Attempting to clear the air on Pakistani troops being sent to Saudi Arabia, Prime Minister Shahid Khaqan Abbasi has said that “training elements” rather than fighting forces are being sent to the Kingdom.
“The reality is very different from the perception,” the prime minister said in an interview aired on Thursday on Express News. “There is no deployment from here. No force is going to attack anyone over there.”
Last week, a press release by the Inter-Services Public Relations (ISPR) saying that a Pakistan Army contingent would be stationed in Saudi Arabia on a “training and advisory mission” had fuelled fears of Pakistan being sucked into the Yemen conflict.

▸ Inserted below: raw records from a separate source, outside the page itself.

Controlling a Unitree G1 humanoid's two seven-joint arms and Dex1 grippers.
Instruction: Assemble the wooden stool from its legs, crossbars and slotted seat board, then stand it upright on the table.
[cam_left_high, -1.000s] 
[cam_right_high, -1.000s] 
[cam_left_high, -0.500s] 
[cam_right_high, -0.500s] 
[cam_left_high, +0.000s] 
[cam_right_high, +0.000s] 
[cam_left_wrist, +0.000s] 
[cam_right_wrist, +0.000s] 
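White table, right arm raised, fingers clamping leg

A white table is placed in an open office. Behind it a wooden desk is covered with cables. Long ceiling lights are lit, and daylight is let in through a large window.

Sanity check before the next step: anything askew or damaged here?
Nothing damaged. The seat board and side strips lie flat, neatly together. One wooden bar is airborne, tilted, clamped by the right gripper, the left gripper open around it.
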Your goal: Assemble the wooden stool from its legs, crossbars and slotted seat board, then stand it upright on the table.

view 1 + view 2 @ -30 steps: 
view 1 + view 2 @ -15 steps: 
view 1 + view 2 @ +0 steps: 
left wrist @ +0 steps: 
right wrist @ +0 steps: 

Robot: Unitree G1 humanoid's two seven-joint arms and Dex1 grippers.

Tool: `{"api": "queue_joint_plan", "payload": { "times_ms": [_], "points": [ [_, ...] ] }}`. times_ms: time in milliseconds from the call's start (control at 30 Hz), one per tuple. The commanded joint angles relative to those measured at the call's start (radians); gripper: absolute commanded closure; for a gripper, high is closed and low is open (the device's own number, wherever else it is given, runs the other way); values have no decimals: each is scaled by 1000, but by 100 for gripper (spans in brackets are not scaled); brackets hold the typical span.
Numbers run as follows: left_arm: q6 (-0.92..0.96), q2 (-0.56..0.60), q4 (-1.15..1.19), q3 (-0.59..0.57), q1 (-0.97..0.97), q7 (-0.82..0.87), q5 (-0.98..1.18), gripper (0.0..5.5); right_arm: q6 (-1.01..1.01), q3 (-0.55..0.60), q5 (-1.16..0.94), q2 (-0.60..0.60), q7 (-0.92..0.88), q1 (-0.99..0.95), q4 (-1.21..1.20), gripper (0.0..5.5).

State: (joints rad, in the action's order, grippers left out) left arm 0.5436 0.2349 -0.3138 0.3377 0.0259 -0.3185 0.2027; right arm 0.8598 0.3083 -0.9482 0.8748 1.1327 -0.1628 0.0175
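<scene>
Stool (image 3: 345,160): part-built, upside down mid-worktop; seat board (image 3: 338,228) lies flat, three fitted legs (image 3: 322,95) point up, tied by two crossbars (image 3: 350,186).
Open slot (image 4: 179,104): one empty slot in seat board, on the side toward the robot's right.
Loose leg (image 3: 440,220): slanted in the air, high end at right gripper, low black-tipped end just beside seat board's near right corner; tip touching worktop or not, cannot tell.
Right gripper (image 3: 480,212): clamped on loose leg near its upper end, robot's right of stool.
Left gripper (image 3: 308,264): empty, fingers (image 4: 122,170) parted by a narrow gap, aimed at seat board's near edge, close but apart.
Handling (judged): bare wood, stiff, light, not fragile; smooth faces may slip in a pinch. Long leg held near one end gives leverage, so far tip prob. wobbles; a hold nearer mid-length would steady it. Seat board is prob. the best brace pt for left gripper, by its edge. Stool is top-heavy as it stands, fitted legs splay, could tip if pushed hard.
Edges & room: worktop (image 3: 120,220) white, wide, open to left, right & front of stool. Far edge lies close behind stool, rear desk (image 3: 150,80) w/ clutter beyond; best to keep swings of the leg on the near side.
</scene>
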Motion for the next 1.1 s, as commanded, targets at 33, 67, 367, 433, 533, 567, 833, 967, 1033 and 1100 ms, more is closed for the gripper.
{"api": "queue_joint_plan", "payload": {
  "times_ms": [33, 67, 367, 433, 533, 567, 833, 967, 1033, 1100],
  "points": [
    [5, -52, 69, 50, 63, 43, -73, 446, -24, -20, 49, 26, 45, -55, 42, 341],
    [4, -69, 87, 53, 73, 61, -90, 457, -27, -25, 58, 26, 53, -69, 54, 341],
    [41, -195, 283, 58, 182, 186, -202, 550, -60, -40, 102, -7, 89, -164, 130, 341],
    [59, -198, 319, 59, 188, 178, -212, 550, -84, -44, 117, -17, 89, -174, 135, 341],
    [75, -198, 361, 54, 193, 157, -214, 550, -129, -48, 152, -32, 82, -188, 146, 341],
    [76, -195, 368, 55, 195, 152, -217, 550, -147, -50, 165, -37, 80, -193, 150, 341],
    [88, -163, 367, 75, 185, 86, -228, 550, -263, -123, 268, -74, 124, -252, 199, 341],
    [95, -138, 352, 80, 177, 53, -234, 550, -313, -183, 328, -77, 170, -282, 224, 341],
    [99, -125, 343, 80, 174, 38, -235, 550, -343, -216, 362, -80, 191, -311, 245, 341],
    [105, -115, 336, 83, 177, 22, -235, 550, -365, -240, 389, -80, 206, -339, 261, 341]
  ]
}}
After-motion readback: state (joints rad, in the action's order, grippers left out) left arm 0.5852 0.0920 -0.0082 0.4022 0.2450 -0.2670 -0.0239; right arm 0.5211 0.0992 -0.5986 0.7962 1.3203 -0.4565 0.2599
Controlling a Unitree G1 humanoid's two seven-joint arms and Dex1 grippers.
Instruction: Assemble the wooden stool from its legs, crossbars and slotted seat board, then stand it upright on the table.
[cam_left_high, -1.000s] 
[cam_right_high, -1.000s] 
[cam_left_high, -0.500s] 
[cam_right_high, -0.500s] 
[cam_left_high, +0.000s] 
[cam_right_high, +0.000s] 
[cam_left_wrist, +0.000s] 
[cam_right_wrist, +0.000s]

He said that Pakistani forces have been present in Saudi since the past forty years for training purposes and that the recent send-off was also a part of the same procedure. “Some personnel go and some come back. Sometimes they are less and more at other times. This is routine practice. There is nothing new.”
He categorically denounced the perception of a large contingent being sent and planning of an attack on Yemen.
Abbasi also asserted that the parliament would be provided with any details of the troops being sent. “Any details asked for will be provided,” he asserted, adding: “Defence minister has given a clear statement in the Senate and if the house feels, I will also give one.”
Need for dialogue on institutional tension
Asked about his speech in the National Assembly about the need for a debate in parliament on who has the final say in legislation, Abbasi said that the issue should have been settled decades ago but had persisted because of breaks in democracy in the country.
“The role of every institution is defined in the constitution and whenever an institution exceeds its authority, it will be doing so at the cost of another institution. Now we are seeing that the legislature and the executive are being affected [by court decisions].
“It is said in court that ‘we will reject laws made by the parliament’; discouraging remarks are made for parliamentarians by the court. Other than that, appointments are challenged and officials are removed and humiliated. Government officials are called to the court and are asked irrelevant questions,” he said about recent court hearings.
“In this situation the easiest thing for a government official is to do nothing because no matter what you do, you will be questioned on by the court.”
“Mistakes do happen and they do have consequences in terms of losses or benefits. But it is the domain of the executive. The responsibility to deliver at the end of the day is with the executive,” he said. “No one is going to ask the judiciary about why the work was not done.”
He said these were the reasons debate had become necessary to decide “whether the parliament is sovereign on not, what is the domain of the executive and whether the parliament can make laws.”
He concurred with Chairman Senate Raza Rabbani’s suggestion for an intra-institutional dialogue.
I do not see justice happening
Abbasi also criticised court actions against the former prime minister Nawaz Sharif, asserting that the former PML-N president did not have any corruption charges against him.
“Who [else] has to appear twice before the courts every week?”
“Show me another NAB case where there have been two, or even one hearing every week. Is there only one case that is left in Pakistan?” he asked, citing other cases where even charges have not been framed despite evidence of corruption being presented in the court years ago.
“I do not see justice happening. People are not accepting it. This is an alarming situation.”
“There is no charge of corruption against Nawaz Sharif,” he said. “What are you prosecuting? This is not prosecution but persecution.”
He also asked the judiciary to tread carefully when making important decisions.
“The judiciary should keep an eye on decisions which have no legal precedent, which will not be accepted by history or by the people.”
“There have been decisions by the courts which have made us liable to pay billions of dollars and we have no appeals over them,” Abbasi said.
“Justice should not only be done, it should be seen as being done.”
Senate election procedure needs reforms
Condemning rumours of horse trading ahead of Senate elections, he expressed concern that people with no political standing had filed their nomination papers in hope to buy votes of lawmakers.
He suggested alternate ways to hold the elections to avoid horse trading saying proportional representation — where a party can be designated a number of seats in the upper house depending on its standing in the lower house — as well as direct elections were possible methods to prevent votes from being bought and sold.
“There is a need for reform. This system gives rise to this kinds of mischief.”